Lockwood frunció los labios. Dio la impresión de rehacerse.

—Si te persigue alguien, no es la CÍA. No son tan bastos. Además, tú eras uno de los suyos. Podría ser uno de esos acrónimos de la DÍA, claro; algún operativo supersecreto. No responden ante nadie, los muy hijos de puta.

—Se sonrojó.

—Me enteraré inmediatamente, y si son ellos tomaré las medidas oportunas. Pero Wyman, ¿se puede saber qué carajo estás haciendo? Tu misión ya hace tiempo que acabó. Te avisé de que no siguieras removiendo el asunto. Ahora te digo que, si no paras, te meto en la cárcel. ¿Queda claro?

—No, en absoluto. Otra cosa: mi ayudante es una estudiante de veintiún años, sin ninguna culpa en todo este tema.

Lockwood inclinó la cabeza y la movió de un lado a otro.

—Si es uno de los nuestros, te aseguro que me enteraré y montaré un escándalo, aunque yo de ti me plantearía quién podría ser fuera del gobierno.—Y añadió:

—Pero tengo que preguntártelo otra vez: ¿por qué carajo lo haces? Tú no tienes vela en este entierro.

—No lo entenderías. He venido a buscar más información. Quiero que me expliques qué pasa y qué es lo que sabes.

—¿Lo dices en serio? No pienso explicarte nada.

—¿Ni siquiera a cambio de la información que tengo yo?

—¿Cuál?

—El objeto no cayó frente a las costas de Maine. Chocó con una isla.

Lockwood dio un paso adelante y bajó la voz.

—¿Cómo lo sabes?

—He estado allí. He visto el agujero.

—¿Dónde?

—Es la información que recibirás… a cambio. Lockwood lo miró sin parpadear.

—De acuerdo. Según nuestros físicos, lo que atravesó la Tierra era un trozo de materia extraña, también llamado strangelet.

—¿No era un agujero negro en miniatura?

—No.

—¿Qué narices es eso de «materia extraña»?

—Una forma superdensa de la materia, compuesta totalmente de quarks, y en extremo peligrosa. Yo no lo acabo de entender del todo; si quieres saber más, búscalo. La verdad es que eso es lo único nuevo que tenemos. Bueno, ¿dónde está la isla?

—Se llama Shark. Está en la bahía de Muscongus, a unos trece kilómetros de la costa. Es una isla pequeña y desierta. Encontraréis el cráter en el punto más alto.

Lockwood se dio la vuelta, sacó su maletín del coche y cerró la portezuela. Cuando Ford se disponía a irse, aquel le tendió la mano y cogió la suya por sorpresa.

—Ten cuidado, y no llames la atención.

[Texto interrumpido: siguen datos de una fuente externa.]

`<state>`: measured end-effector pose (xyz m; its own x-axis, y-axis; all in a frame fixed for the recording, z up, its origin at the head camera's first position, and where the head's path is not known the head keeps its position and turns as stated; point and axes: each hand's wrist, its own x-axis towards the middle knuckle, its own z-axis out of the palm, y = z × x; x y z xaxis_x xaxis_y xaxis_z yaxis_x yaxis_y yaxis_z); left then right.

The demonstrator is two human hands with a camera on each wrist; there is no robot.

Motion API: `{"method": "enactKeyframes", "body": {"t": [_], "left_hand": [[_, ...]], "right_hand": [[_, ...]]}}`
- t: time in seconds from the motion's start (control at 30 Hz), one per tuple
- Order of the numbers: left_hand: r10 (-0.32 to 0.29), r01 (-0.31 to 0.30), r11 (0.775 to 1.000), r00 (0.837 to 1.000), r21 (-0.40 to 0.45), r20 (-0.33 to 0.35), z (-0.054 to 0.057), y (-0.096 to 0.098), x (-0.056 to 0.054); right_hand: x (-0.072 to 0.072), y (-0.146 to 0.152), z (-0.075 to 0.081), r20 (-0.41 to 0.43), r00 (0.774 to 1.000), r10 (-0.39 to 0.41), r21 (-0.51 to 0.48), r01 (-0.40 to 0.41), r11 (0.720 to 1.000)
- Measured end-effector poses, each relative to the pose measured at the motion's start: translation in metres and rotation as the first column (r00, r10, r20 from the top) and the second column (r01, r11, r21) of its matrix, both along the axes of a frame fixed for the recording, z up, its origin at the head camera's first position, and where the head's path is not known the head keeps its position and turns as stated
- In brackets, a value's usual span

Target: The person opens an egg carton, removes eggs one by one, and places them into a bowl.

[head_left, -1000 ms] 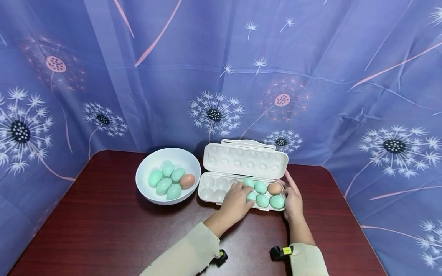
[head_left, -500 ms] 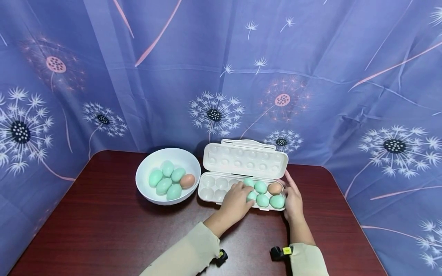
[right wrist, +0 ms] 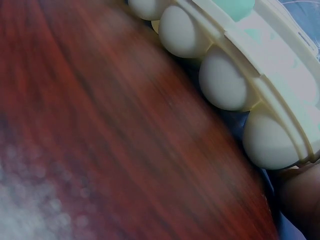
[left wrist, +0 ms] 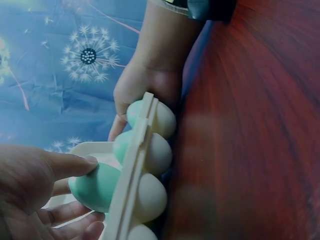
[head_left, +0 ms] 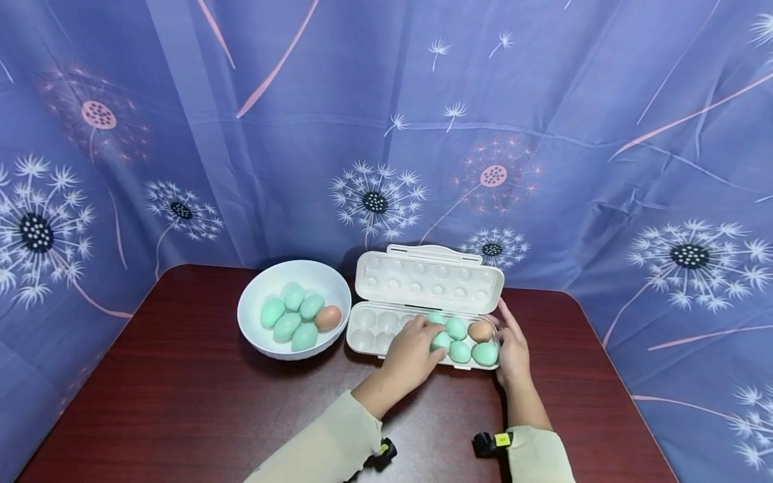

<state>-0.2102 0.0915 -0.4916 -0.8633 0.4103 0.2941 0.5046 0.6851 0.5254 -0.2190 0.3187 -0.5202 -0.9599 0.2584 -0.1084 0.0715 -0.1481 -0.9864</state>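
We list one smooth, pale green oval egg [head_left: 441, 341], pinched between thumb and fingers of the left hand [head_left: 413, 352], in the front row of an open off-white plastic egg carton [head_left: 429, 276]. Right of the grip: three green eggs [head_left: 459, 352], one brown egg [head_left: 480, 331]; the right hand [head_left: 513, 352] touches the carton's end, whether gripping we cannot tell. Nearer us, one yellow label [head_left: 502, 439], lettering too small to read. Left: round white bowl [head_left: 249, 329] of six eggs [head_left: 286, 326]. Beyond: blue dandelion-print curtain [head_left: 290, 174].
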Motion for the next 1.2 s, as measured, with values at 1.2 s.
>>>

Si me entero de que te persiguen los nuestros, te juro que pararé esa persecución; pero ten en cuenta que podrían no ser nuestros…

Ford se volvió, cruzó la puerta del garaje y se adentró en la oscuridad del parque, atravesando el jardín. Fue hacia el punto del arroyo más poblado de vegetación, lo cruzó y salió al camino. Al encontrar la calle Quebec se irguió, se arregló el traje y se atusó el pelo. Volvía a adoptar la actitud y los movimientos rápidos de un vecino que tomara el fresco. En algún momento se metió en la oscuridad para evitar a un coche patrulla. Después de haber cruzado varias esquinas, llegó al final de la calle donde había aparcado y se quedó a la sombra de una arboleda.

Malas noticias. Al mirar a través de la pantalla de árboles, vio dos coches patrulla con las luces encendidas, uno a cada lado de su vehículo de alquiler. Estaba claro que le estaban tomando la matrícula. ¿Habría llamado Lockwood a la poli? A menos que él lo hubiera dejado aparcado demasiado tiempo: ya hacía mucho que se había terminado la fiesta, y quizá algún paranoico de la urbanización hubiera llamado a la policía. Por desgracia, el Mercedes estaba alquilado con su auténtico nombre. No había tenido más remedio.

Musitando una palabrota, volvió a fundirse con la oscuridad, y un sinuoso recorrido de jardines y parques lo llevó hasta la American University y la parada de autobús de la avenida Massachusetts.